> [Exercise description] Word for word, transcribe the listing that follows, minus any pictures.

> [Provided data]
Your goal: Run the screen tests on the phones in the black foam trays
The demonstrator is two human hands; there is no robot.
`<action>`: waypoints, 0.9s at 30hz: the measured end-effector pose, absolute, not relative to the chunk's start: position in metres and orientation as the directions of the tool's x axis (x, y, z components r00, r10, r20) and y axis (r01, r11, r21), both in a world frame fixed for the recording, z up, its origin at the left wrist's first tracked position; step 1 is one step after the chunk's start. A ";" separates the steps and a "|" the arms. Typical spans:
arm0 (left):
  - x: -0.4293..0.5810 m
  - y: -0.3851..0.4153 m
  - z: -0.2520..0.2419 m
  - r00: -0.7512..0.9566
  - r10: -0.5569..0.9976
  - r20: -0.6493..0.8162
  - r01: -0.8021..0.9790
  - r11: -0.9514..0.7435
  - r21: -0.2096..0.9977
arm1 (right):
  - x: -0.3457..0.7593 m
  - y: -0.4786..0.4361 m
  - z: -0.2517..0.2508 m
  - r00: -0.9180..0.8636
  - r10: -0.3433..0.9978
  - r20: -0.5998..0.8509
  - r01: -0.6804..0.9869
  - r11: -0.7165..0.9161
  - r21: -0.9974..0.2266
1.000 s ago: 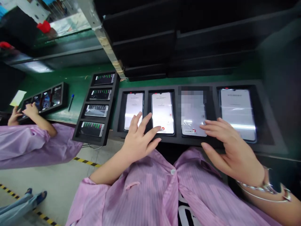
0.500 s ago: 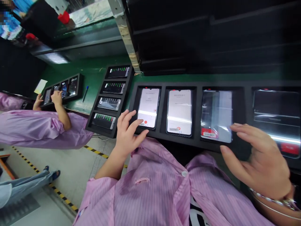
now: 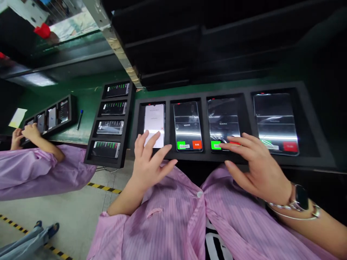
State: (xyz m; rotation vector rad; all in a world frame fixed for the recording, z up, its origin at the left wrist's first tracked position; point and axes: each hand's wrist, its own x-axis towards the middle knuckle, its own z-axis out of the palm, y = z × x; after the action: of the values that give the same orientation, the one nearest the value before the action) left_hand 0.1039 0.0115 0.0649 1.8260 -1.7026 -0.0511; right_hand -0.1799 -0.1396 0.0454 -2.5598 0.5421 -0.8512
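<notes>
A long black tray (image 3: 189, 159) in front of me has several smartphones lying face up in its slots. My left hand (image 3: 150, 159) is spread over the lower part of the leftmost phone (image 3: 154, 115), whose screen is white. Beside it lies a phone with a dark screen (image 3: 187, 121) and green and red buttons. My right hand (image 3: 257, 166) hovers with fingers stretched over the third phone (image 3: 223, 115), a fingertip near its green button; whether it touches I cannot tell. The rightmost phone (image 3: 275, 119) also shows a dark screen, with its red button at the lower right.
A second black tray (image 3: 92, 124) with several phones stands left of mine. Farther left, a co-worker's hands (image 3: 32, 133) are at another phone tray (image 3: 72, 108). A blue pen (image 3: 80, 120) lies on the green table (image 3: 89, 99). A metal post (image 3: 116, 47) rises behind.
My right hand has moved left from beside the third phone to over its lower edge. The second and third phones' screens turned from light to dark with green and red buttons. The view shifted.
</notes>
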 end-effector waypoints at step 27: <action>0.148 0.028 0.067 0.138 -0.883 0.449 -0.989 -0.101 0.107 | -0.235 -0.170 0.052 0.487 -0.703 0.519 -0.402 -0.708 -0.581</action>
State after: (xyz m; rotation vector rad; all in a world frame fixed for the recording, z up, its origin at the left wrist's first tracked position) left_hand 0.1485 0.0281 0.0675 2.0452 -1.8003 0.3845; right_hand -0.2351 -0.1696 0.0521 -2.3538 0.9216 -1.0802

> [Problem solution]
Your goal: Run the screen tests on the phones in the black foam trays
The demonstrator is two human hands; there is no robot.
`<action>`: waypoints, 0.9s at 30hz: the measured end-effector pose, absolute, not relative to the chunk's start: position in metres and orientation as the directions of the tool's x axis (x, y, z components r00, r10, r20) and y axis (r01, r11, r21), both in a world frame fixed for the recording, z up, its origin at the left wrist's first tracked position; step 1 is one step after the chunk's start. A ";" separates the steps and a "|" the arms. Typical spans:
arm0 (left):
  - x: -0.4293..0.5810 m
  - y: -0.3851..0.4153 m
  - z: -0.2520..0.2419 m
  - r00: -0.7512..0.9566
  - r10: -0.5569..0.9976
  - r20: -0.6493..0.8162
  - r01: -0.8021..0.9790
  - r11: -0.9514..0.7435
  - r21: -0.2096..0.9977
arm1 (right):
  - x: -0.3457..0.7593 m
  - y: -0.4786..0.4361 m
  - z: -0.2517..0.2508 m
  - r00: -0.9180..0.8636
  - r10: -0.3433..0.9978
  - r20: -0.5998..0.8509
  - r01: -0.6804..0.9869
  - r11: -0.7165..0.9161
  - r21: -0.9974..0.2266
1.000 s ago: 
0.500 s ago: 
now: 
State: (xyz m; rotation vector rad; all in a world frame fixed for the recording, z up, its origin at the left wrist's first tracked position; point and axes: each hand's wrist, its own x-axis towards the middle knuckle, its own z-axis out of the palm, y = z × x; after the action: of the values that give the same orientation, the one nearest the value before the action) left_hand 0.1039 0.0115 0.0649 1.8260 -1.7026 -0.0511; right_hand -0.1799 -0.1396 0.0454 -2.5598 0.5421 -0.8512
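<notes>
A long black tray (image 3: 189, 159) in front of me has several smartphones lying face up in its slots. My left hand (image 3: 150, 159) is spread over the lower part of the leftmost phone (image 3: 154, 115), whose screen is white. Beside it lies a phone with a dark screen (image 3: 187, 121) and green and red buttons. My right hand (image 3: 257, 166) hovers with fingers stretched over the third phone (image 3: 223, 115), a fingertip near its green button; whether it touches I cannot tell. The rightmost phone (image 3: 275, 119) also shows a dark screen, with its red button at the lower right.
A second black tray (image 3: 92, 124) with several phones stands left of mine. Farther left, a co-worker's hands (image 3: 32, 133) are at another phone tray (image 3: 72, 108). A blue pen (image 3: 80, 120) lies on the green table (image 3: 89, 99). A metal post (image 3: 116, 47) rises behind.
My right hand has moved left from beside the third phone to over its lower edge. The second and third phones' screens turned from light to dark with green and red buttons. The view shifted.
</notes>
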 end-effector waypoints at step 27: <action>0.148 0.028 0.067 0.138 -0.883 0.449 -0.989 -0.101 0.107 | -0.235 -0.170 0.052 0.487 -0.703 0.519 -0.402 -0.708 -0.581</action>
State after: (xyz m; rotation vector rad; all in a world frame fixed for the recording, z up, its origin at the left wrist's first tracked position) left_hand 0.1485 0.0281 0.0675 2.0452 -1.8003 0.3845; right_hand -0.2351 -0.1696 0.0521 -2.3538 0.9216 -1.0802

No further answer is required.